Nampiaparampil has won research awards from Massachusetts General Hospital, Harvard Medical School, the Massachusetts Medical Society, the American Pain Society, the American Medical Association and the American Society for Regional Anesthesia and Pain Medicine for her work on pain and the opioid crisis. Nampiaparampil has also been named one of Caste Connolly's Top Doctors since 2015. Nampiaparampil has also been awarded the Lifetime Achievement Award from the New York State Senate for her services and sacrifice during COVID pandemic.

===Selected publications ===

- Nampiaparampil, Devi et al. (2021). "Using Platelet-Rich Plasma to Treat DeQuervain's Tenosynovitis and Cortisone-Induced Skin Discoloration and Atrophy: A Case Study". Pain Medicine Case Reports. 5 (3): 127–131.
- Nampiaparampil, D. E. (2008). "Prevalence of Chronic Pain After Traumatic Brain Injury: A Systematic Review" Cited 150 times according to Google Scholar.
- Nampiaparampil, Devi E. (2004). "A review of fibromyalgia" Cited 106 times according to Google Scholar.
- Harden, R. Norman (2007). "A Critical Analysis of the Tender Points in Fibromyalgia" Cited 50 times according to Google Scholar.
- Binder, David S. (2009). "The provocative lumbar facet joint" Cited 26 times according to Google Scholar.
- Devi E. Nampiaparampil, MD, Joseph X. Nampiaparampil, PhD, MBA, R. Norman Harden, MD, Pain and Prejudice, Pain Medicine, Volume 10, Issue 4, May 2009, Pages 716–721, https://doi.org/10.1111/j.1526-4637.2009.00612.x

=== Media ===
Nampiaparampil has appeared as a physician on the daytime soap opera, General Hospital, before becoming a physician in her real life. She intermittently appeared on the show between 2002 and 2005. She made her debut as a medical expert on television on The Dr.
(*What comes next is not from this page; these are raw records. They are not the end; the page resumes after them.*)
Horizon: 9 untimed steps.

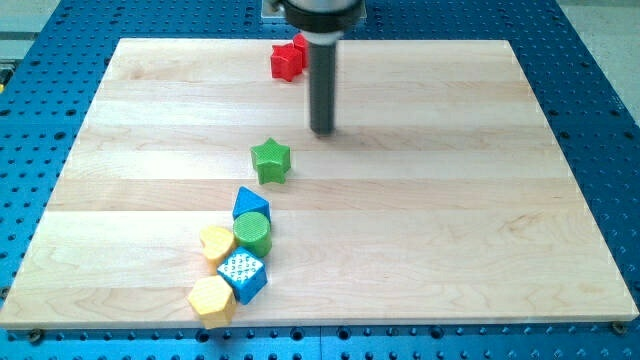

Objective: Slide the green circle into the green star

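Note:
The green star lies on the wooden board, left of centre. The green circle sits lower down in a cluster of blocks, touching a blue triangle above it and a yellow heart to its left. My tip rests on the board above and to the right of the green star, a short gap away, and well above the green circle.
A blue cube and a yellow hexagon lie below the green circle, near the board's bottom edge. A red block sits at the top edge, partly behind the rod. Blue perforated table surrounds the board.

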### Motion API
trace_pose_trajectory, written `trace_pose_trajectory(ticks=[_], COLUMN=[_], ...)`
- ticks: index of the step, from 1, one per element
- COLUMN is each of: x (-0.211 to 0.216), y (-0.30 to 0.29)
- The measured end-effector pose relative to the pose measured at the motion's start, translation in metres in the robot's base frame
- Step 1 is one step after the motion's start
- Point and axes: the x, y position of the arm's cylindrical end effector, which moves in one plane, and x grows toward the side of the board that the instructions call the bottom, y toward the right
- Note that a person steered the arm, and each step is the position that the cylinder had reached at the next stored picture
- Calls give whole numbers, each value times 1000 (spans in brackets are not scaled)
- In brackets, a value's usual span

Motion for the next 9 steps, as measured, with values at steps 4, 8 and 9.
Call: trace_pose_trajectory(ticks=[4,8,9], x=[141,69,45], y=[-140,-223,-151])
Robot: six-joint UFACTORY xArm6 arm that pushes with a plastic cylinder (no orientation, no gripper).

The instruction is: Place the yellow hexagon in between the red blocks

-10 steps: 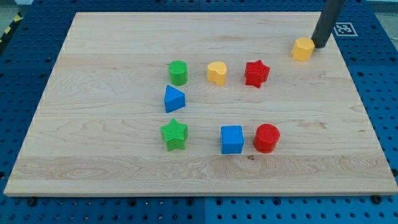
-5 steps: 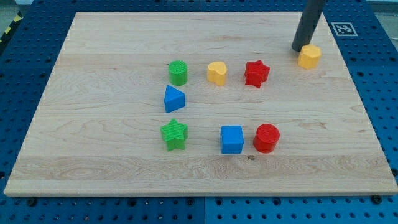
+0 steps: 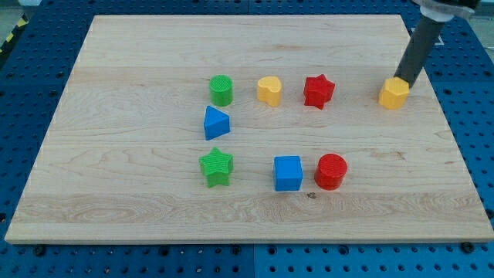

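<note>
The yellow hexagon is seen far right on the table, touched from behind-right by my tip. No pincer exists. The red star and red cylinder lie to its left and nearer.

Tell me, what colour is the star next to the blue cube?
Green. The green star sits at the blue cube's left in the camera view.

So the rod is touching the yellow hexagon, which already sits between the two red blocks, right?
Not quite. The camera view shows my tip at the yellow hexagon, but the hexagon lies toward the view's right of the red star and red cylinder, not between them.
</note>
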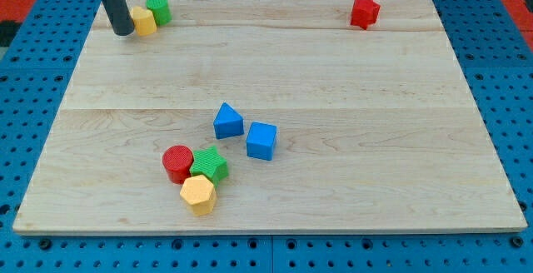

Oz Show when she demonstrated botox injections for chronic migraine pain in front of a live audience. Mehmet Oz nicknamed her Doctor Devi when she appeared on his show.

In 2015, Nampiaparampil worked on a short documentary, entitled, "A Life For A Life: Trading Organs For One More Today," which won a Jury Award at the Directors Guild of America Student Film Awards. She published a related article in Newsweek entitled "How a Death Row Inmate's Request to Give His Organs Kept Him Alive".

In 2016, Nampiaparampil became an on-air medical contributor for Fox 5, analyzing medical developments for Good Day NY, Fox 5 News at 5, News at 6, and News at 10. She has appeared in over 350 national news segments for Fox News Channel, MSNBC, and CNN among other networks.

=== Politics===
Nampiaparampilran for New York York City Public Advocate in the 2021 election. She won the Republican primary, losing in the general election to incumbent Democrat Jumaane Williams.